Reproduce the listing below word for word and exclude any picture.

Data section start

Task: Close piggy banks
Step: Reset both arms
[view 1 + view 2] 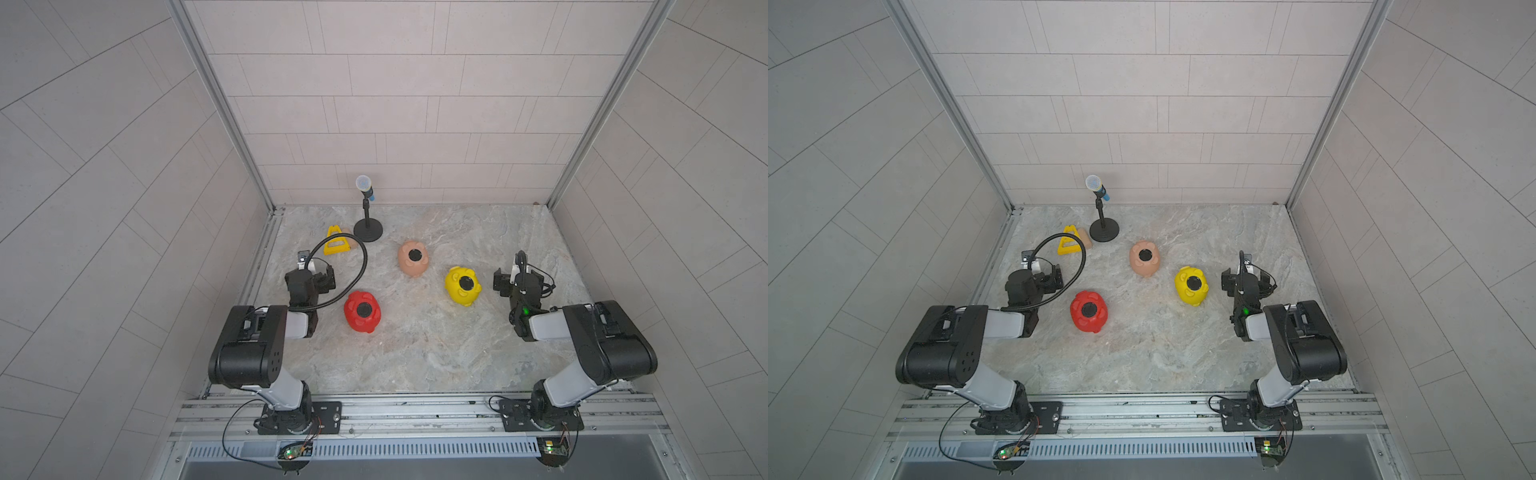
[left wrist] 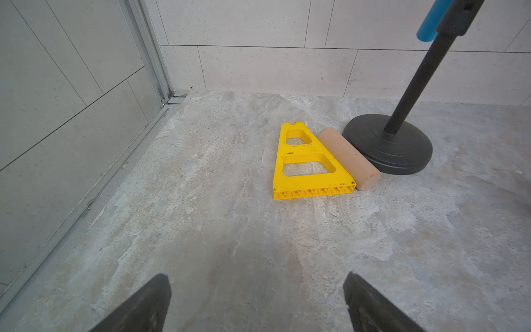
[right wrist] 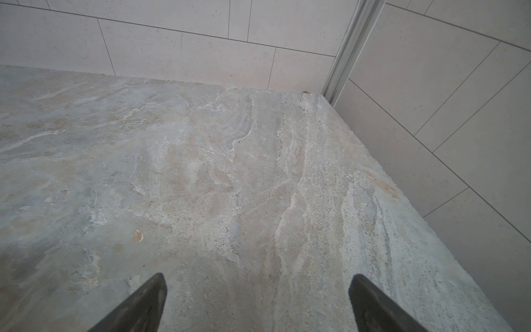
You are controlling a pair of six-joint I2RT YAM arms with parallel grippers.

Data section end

▶ **Result below**:
Task: Close piggy banks
Step: Reset both arms
[view 1 + view 2] 
[left wrist] 
[right wrist] 
You are controlling a pair of six-joint I2RT YAM arms with parallel grippers.

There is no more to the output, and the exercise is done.